• WORK REQUIRED
Write out the records once more, exactly as given.
START AVAILABLE RECORDS
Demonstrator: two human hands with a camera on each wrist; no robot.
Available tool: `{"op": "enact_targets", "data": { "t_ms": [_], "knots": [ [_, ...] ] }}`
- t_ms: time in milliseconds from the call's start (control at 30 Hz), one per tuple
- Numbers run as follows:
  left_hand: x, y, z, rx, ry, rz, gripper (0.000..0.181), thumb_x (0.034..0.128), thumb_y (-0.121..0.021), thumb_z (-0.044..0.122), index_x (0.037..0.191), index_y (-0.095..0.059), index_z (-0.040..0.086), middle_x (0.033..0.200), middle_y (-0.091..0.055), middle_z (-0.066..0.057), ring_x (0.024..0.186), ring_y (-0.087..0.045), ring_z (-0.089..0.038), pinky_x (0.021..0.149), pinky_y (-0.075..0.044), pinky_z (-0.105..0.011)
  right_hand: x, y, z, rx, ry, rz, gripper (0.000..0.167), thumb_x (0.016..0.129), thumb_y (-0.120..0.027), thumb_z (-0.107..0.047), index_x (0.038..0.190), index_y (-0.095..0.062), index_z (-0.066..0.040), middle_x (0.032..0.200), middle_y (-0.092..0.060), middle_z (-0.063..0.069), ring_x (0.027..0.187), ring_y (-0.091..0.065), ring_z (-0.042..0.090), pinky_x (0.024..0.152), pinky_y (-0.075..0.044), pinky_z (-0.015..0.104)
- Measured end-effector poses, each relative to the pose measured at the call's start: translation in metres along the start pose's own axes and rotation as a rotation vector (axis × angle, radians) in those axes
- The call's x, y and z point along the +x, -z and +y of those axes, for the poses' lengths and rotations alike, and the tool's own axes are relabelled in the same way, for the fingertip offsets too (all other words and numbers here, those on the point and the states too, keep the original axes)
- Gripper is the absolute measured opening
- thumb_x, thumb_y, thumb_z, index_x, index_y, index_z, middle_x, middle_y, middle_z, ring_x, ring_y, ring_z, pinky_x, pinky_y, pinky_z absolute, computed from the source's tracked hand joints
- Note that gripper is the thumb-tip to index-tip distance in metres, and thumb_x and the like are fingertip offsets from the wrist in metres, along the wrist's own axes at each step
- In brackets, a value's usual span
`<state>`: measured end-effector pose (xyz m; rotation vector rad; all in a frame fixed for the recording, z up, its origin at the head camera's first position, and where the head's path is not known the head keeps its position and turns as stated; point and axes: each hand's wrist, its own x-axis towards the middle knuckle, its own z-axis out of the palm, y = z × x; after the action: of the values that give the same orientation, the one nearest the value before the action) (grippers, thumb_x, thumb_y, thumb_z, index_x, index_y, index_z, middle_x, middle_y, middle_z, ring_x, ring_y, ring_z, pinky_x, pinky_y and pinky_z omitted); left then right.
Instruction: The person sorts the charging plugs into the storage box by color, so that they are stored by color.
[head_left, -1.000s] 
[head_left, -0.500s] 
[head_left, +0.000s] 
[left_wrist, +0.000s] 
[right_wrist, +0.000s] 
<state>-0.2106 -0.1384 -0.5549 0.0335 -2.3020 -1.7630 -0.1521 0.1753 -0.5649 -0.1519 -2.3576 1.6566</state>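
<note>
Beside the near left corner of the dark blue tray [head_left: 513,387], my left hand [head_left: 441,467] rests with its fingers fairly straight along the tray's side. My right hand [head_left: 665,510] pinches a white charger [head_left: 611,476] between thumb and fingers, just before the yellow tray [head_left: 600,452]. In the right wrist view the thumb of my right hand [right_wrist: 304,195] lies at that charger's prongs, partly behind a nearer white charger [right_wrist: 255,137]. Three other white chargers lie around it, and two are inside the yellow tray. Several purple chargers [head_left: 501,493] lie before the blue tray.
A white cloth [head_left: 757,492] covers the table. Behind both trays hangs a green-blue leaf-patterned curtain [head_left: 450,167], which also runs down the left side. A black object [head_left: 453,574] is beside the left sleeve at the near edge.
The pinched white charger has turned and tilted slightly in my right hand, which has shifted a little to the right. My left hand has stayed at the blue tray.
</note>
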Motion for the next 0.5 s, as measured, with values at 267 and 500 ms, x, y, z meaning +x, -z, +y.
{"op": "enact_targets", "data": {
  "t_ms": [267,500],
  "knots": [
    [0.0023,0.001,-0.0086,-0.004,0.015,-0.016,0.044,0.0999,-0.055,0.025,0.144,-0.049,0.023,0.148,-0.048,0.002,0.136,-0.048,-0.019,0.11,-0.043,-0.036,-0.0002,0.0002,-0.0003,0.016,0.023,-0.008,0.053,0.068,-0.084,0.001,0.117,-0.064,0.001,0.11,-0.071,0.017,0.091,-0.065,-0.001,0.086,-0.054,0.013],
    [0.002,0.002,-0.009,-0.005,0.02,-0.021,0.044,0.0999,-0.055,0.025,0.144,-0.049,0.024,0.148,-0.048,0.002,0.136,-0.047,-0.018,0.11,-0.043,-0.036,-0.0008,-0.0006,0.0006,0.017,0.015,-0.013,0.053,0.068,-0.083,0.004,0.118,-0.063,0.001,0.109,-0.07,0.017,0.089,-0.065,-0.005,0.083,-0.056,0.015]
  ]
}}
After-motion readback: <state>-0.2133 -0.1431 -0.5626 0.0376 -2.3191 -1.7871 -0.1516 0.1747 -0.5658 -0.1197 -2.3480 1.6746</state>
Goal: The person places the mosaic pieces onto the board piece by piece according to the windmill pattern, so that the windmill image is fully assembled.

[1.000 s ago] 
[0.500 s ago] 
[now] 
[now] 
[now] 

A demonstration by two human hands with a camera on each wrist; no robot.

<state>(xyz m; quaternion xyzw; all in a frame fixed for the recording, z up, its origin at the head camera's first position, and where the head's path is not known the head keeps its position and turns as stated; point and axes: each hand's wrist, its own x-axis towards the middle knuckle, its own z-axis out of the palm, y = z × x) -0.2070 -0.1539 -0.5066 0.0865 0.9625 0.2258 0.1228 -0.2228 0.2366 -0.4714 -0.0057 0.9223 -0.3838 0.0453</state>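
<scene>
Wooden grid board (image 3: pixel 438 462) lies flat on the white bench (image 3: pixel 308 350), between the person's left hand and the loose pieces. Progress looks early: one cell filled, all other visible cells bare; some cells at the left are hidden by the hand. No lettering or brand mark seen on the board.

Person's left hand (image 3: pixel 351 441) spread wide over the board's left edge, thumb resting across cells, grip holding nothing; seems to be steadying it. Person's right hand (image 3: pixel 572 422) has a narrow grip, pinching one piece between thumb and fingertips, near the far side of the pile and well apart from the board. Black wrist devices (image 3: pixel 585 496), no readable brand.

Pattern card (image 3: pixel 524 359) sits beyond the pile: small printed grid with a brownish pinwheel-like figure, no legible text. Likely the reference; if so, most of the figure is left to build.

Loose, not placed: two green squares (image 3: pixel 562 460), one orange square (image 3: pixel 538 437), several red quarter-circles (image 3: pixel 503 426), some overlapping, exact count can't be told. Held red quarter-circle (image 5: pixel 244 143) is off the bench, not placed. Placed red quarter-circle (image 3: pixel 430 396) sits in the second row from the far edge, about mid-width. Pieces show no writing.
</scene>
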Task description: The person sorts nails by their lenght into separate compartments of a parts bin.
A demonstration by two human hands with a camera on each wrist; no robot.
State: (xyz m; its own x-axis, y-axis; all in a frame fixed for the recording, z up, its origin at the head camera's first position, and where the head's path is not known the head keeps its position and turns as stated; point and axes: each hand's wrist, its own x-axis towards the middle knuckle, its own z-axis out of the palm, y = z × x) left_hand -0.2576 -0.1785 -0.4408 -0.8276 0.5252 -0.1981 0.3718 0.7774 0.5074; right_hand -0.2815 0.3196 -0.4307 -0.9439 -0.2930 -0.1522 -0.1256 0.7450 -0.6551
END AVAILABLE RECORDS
• RESULT OF THE TASK
Demonstrator: two human hands with a camera on each wrist; no robot.
Available tool: `{"op": "enact_targets", "data": { "t_ms": [_], "knots": [ [_, ...] ] }}`
- t_ms: time in milliseconds from the call's start (control at 30 Hz), one per tuple
- Numbers run as follows:
  left_hand: x, y, z, rx, ry, rz, gripper (0.000..0.181), thumb_x (0.034..0.128), thumb_y (-0.121..0.021), thumb_z (-0.044..0.122), index_x (0.037..0.191), index_y (-0.095..0.059), index_z (-0.040..0.086), middle_x (0.033..0.200), middle_y (-0.091..0.055), middle_z (-0.066..0.057), ring_x (0.024..0.186), ring_y (-0.087..0.045), ring_z (-0.089..0.038), pinky_x (0.021..0.149), pinky_y (-0.075..0.044), pinky_z (-0.105..0.011)
  right_hand: x, y, z, rx, ry, rz, gripper (0.000..0.167), thumb_x (0.016..0.129), thumb_y (-0.120..0.027), thumb_z (-0.107..0.047), index_x (0.038..0.190), index_y (-0.095..0.062), index_z (-0.066..0.040), middle_x (0.032..0.200), middle_y (-0.092..0.060), middle_z (-0.063..0.069), ring_x (0.027..0.187), ring_y (-0.091..0.065), ring_z (-0.042..0.090), pinky_x (0.024..0.152), pinky_y (-0.075..0.044), pinky_z (-0.015..0.104)
- Measured end-effector poses, each relative to the pose measured at the call's start: translation in metres along the start pose's own axes and rotation as a rotation vector (axis × angle, radians) in those axes
- The call's x, y and z point along the +x, -z and +y of those axes, for the poses' lengths and rotations alike, and the tool's own axes are relabelled in the same way, for the fingertip offsets too (all other words and numbers here, those on the point and the states too, keep the original axes)
- Gripper is the absolute measured opening
- thumb_x, thumb_y, thumb_z, index_x, index_y, index_z, middle_x, middle_y, middle_z, ring_x, ring_y, ring_z, pinky_x, pinky_y, pinky_z absolute, computed from the source's tracked hand joints
- Note that gripper is the thumb-tip to index-tip distance in metres, and thumb_x and the like are fingertip offsets from the wrist in metres, along the wrist's own axes at each step
- In brackets, a value's usual span
`<state>`: measured end-effector pose (xyz m; rotation vector rad; all in a frame fixed for the recording, z up, its origin at the head camera's first position, and where the head's path is not known the head keeps its position and turns as stated; point and axes: each hand's wrist, its own x-axis towards the middle knuckle, its own z-axis out of the palm, y = z × x; after the action: of the values that give the same orientation, the one nearest the value before the action) (grippers, thumb_x, thumb_y, thumb_z, index_x, index_y, index_z, middle_x, middle_y, middle_z, ring_x, ring_y, ring_z, pinky_x, pinky_y and pinky_z omitted); left then right.
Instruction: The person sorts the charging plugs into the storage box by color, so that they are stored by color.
[head_left, -1.000s] 
[head_left, -0.500s] 
[head_left, +0.000s] 
[left_wrist, +0.000s] 
[right_wrist, +0.000s] 
<state>-0.2106 -0.1384 -0.5549 0.0335 -2.3020 -1.7630 -0.1521 0.1753 -0.5649 -0.1519 -2.3576 1.6566</state>
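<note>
Beside the near left corner of the dark blue tray [head_left: 513,387], my left hand [head_left: 441,467] rests with its fingers fairly straight along the tray's side. My right hand [head_left: 665,510] pinches a white charger [head_left: 611,476] between thumb and fingers, just before the yellow tray [head_left: 600,452]. In the right wrist view the thumb of my right hand [right_wrist: 304,195] lies at that charger's prongs, partly behind a nearer white charger [right_wrist: 255,137]. Three other white chargers lie around it, and two are inside the yellow tray. Several purple chargers [head_left: 501,493] lie before the blue tray.
A white cloth [head_left: 757,492] covers the table. Behind both trays hangs a green-blue leaf-patterned curtain [head_left: 450,167], which also runs down the left side. A black object [head_left: 453,574] is beside the left sleeve at the near edge.
The pinched white charger has turned and tilted slightly in my right hand, which has shifted a little to the right. My left hand has stayed at the blue tray.
</note>
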Motion for the next 0.5 s, as measured, with values at 267 and 500 ms, x, y, z meaning +x, -z, +y.
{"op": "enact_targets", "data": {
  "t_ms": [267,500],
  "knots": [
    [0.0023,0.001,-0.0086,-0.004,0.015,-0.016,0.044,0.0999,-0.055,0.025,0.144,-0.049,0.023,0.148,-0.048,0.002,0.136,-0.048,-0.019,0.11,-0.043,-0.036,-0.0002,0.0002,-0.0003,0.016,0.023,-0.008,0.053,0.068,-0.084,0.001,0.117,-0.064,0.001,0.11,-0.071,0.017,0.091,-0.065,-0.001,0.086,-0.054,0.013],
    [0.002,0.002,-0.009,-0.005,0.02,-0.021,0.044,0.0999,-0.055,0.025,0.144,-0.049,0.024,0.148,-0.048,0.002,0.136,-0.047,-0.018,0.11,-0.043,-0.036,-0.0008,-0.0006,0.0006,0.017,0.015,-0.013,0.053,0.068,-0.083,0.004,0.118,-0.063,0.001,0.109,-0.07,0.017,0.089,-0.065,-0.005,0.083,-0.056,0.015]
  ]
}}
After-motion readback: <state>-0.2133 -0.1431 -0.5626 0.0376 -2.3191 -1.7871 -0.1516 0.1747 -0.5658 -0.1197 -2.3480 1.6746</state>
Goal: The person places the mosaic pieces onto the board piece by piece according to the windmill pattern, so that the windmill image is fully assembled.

[1.000 s ago] 
[0.500 s ago] 
[now] 
[now] 
[now] 

A demonstration by two human hands with a camera on each wrist; no robot.

<state>(xyz m; quaternion xyzw; all in a frame fixed for the recording, z up, its origin at the head camera's first position, and where the head's path is not known the head keeps its position and turns as stated; point and axes: each hand's wrist, its own x-axis towards the middle knuckle, its own z-axis out of the palm, y = z × x) -0.2070 -0.1539 -0.5066 0.0865 0.9625 0.2258 0.1228 -0.2228 0.2366 -0.4714 -0.0057 0.9223 -0.3838 0.0453</state>
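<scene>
Wooden grid board (image 3: pixel 438 462) lies flat on the white bench (image 3: pixel 308 350), between the person's left hand and the loose pieces. Progress looks early: one cell filled, all other visible cells bare; some cells at the left are hidden by the hand. No lettering or brand mark seen on the board.

Person's left hand (image 3: pixel 351 441) spread wide over the board's left edge, thumb resting across cells, grip holding nothing; seems to be steadying it. Person's right hand (image 3: pixel 572 422) has a narrow grip, pinching one piece between thumb and fingertips, near the far side of the pile and well apart from the board. Black wrist devices (image 3: pixel 585 496), no readable brand.

Pattern card (image 3: pixel 524 359) sits beyond the pile: small printed grid with a brownish pinwheel-like figure, no legible text. Likely the reference; if so, most of the figure is left to build.

Loose, not placed: two green squares (image 3: pixel 562 460), one orange square (image 3: pixel 538 437), several red quarter-circles (image 3: pixel 503 426), some overlapping, exact count can't be told. Held red quarter-circle (image 5: pixel 244 143) is off the bench, not placed. Placed red quarter-circle (image 3: pixel 430 396) sits in the second row from the far edge, about mid-width. Pieces show no writing.
</scene>
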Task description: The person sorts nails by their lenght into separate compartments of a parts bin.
A demonstration by two human hands with a camera on each wrist; no robot.
State: (xyz m; its own x-axis, y-axis; all in a frame fixed for the recording, z up, its origin at the head camera's first position, and where the head's path is not known the head keeps its position and turns as stated; point and axes: each hand's wrist, its own x-axis towards the middle knuckle, its own z-axis out of the palm, y = z × x) left_hand -0.2576 -0.1785 -0.4408 -0.8276 0.5252 -0.1981 0.3718 0.7774 0.5074; right_hand -0.2815 0.3196 -0.4307 -0.9439 -0.2930 -0.1522 -0.1256 0.7450 -0.6551

There is no more to the output, and the exercise is done.